GOP Fight Night in Vegas: Notes on the Ugliest Debate Yet
Rick Perry has been the Al Gore of the GOP primary debates: You never know which guy is going to show up. After a pair of contests in which he played the part of the retiring Southern gentleman, Perry arrived in Las Vegas with brass knuckles.
True: Perry didn’t do himself many favors last night. His aggressiveness careened into dickishness and he was booed repeatedly by the crowd at the Venetian. At one point Perry seemed to lose control of his inner monologue; when CNN’s moderator Anderson Cooper insisted that Perry actually address the questions he’d been asked, Perry huffed, “You get to ask the questions, I get to answer like I want to.”

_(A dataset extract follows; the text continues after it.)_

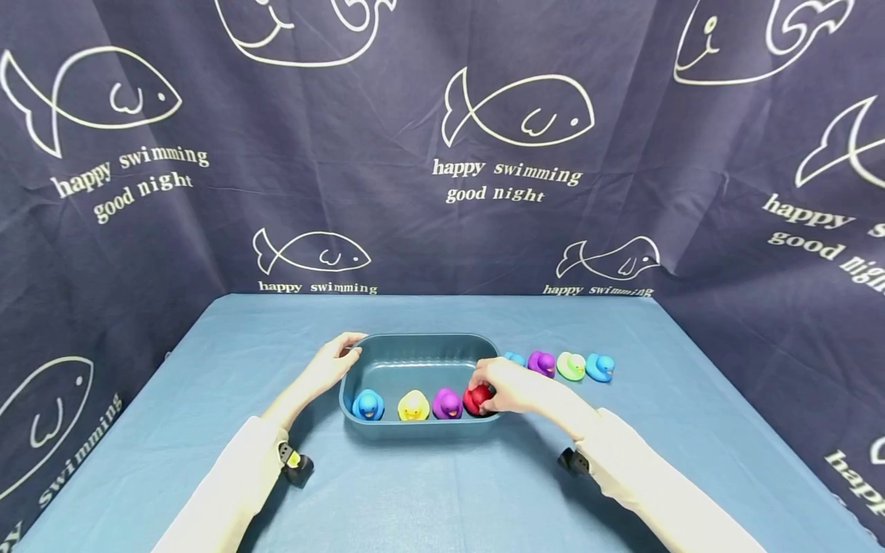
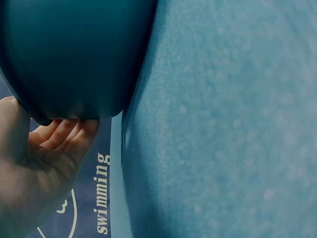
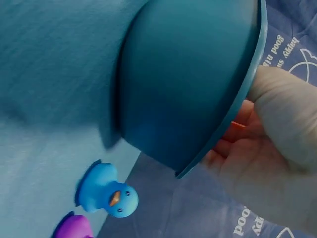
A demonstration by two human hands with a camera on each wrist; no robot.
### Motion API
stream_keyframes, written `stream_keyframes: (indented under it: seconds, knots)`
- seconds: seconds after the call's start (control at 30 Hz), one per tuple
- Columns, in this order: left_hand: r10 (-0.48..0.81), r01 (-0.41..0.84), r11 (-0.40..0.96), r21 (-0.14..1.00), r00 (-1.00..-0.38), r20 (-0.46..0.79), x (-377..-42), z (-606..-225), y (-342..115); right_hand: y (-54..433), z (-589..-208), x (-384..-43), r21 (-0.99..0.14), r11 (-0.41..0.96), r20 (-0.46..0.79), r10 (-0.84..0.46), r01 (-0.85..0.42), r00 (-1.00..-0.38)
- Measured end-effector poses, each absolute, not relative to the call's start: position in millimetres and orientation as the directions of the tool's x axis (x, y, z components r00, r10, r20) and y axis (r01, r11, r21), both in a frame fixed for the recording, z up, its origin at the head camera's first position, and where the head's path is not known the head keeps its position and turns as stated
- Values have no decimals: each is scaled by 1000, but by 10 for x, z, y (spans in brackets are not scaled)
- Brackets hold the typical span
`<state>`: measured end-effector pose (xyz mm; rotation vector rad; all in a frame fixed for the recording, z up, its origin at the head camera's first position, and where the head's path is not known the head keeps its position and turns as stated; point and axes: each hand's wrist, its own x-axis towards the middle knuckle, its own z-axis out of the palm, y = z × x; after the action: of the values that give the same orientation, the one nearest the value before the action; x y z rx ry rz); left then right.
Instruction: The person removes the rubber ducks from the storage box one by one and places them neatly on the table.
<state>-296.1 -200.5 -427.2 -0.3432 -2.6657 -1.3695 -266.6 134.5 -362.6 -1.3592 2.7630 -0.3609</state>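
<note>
A dark teal plastic bin point(image 1: 422, 432) sits on the table. Along its near wall inside stand a blue rubber duck point(image 1: 369, 405), a yellow duck point(image 1: 413, 406) and a purple duck point(image 1: 448, 404). At the right end of this row is a red duck point(image 1: 475, 399), pinched by the fingers of my right hand point(image 1: 508, 384), which reaches in over the right rim. In the right wrist view the bin's outer wall point(image 3: 183, 74) hides the red duck. My left hand point(image 2: 47, 158) holds the bin at its far left corner, fingers against the outer wall.
Right of the bin, more ducks line up on the blue tablecloth point(image 1: 422, 499): a blue duck point(image 3: 106, 191) partly hidden in the head view, a purple one point(image 1: 542, 364), a light green one point(image 1: 571, 366) and another blue one point(image 1: 600, 367). A dark fish-print curtain point(image 1: 415, 230) stands behind.
</note>
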Motion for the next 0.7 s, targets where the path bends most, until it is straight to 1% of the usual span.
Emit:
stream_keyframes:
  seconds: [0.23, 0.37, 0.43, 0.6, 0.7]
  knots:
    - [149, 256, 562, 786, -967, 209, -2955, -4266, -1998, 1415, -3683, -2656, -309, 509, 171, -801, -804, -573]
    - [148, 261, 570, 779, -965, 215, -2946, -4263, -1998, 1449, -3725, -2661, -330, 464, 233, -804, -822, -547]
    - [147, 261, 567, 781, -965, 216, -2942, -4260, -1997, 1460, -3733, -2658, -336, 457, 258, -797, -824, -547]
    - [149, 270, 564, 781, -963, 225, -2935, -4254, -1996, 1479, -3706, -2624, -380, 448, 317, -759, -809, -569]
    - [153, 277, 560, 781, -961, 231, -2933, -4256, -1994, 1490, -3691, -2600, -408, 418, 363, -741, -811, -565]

But Perry did what the rest of the field hasn’t been able to accomplish in these debates. He got under Mitt Romney’s skin — accusing him of hiring illegal aliens to trim his hedges.
Here’s the key exchange:
If Romney seems to alpha-dog Perry in the overtalk, Mitt really gets off script a few moments later. He blamed his gardening contractor for the illegal hiring and described how he reprimanded them when he’d found out about it: “So we went to the company and we said, ‘Look, you can’t have any illegals working on our property. I’m running for office, for Pete’s sake – we can’t have illegals.‘”
For Romney, whose commitment to GOP ideals strikes many in the party’s activist base as about an inch-deep, this was a damaging moment of forthrightness. I care about the optics of this issue more than I care about this issue, he seemed to confess.
But Romney wasn’t done. He then went full one-percenter, complaining how hard it is to get good help these days. “And let me tell you, it is hard in this country as an individual homeowner to know if people who are contractors working at your home, if they have hired people that are illegal.”
But if Romney got bloodied last night, he was hardly alone. Just ask Herman Cain.
Some of the damage was self inflicted. Cain, fresh off a Wolf Blitzer interview in which he’d said he would trade every prisoner in Gitmo for a single American soldier held by Al Qaeda, insisted incoherently that “I would have a policy that we do not negotiate with terrorists.”
Cain’s 9-9-9 plan also came under heavy fire, with even his fellow GOP contestants blasting it as a “very, very dangerous” and “regressive” plan where “middle-income people see higher taxes.”
Instead of coasting on the strength and simplicity of his three digits, Cain was dragged into the reeds, forced to debate the interaction of his proposed national sales tax with state sales taxes as well as whether his corporate tax is, in fact, a “value-added tax.” Cain finally cried uncle, pleading with voters to “look at our analysis” and “do their own math” — the avoidance of both tasks, if I’m not mistaken, is precisely why voters are so keen to throw out the existing tax code in the first place.
There was enough shouting and just plain wackiness — Perry calling on the U.S. to drop out of the U.N.; Michele Bachmann proposing to build a “a double-walled fence” along the entire Mexican border; Romney calling on China (with whom he’d eagerly start a trade war) to replace America as the globe’s top provider of humanitarian aid; Perry telling Cain, suggestively, “I’ll bump plans with you, brother” — that at the end of the night Newt Gingrich started to sound like the reasonable man in the room. “Maximizing bickering,” he told his fellow 2012 hopefuls, “is probably not the road to the White House.”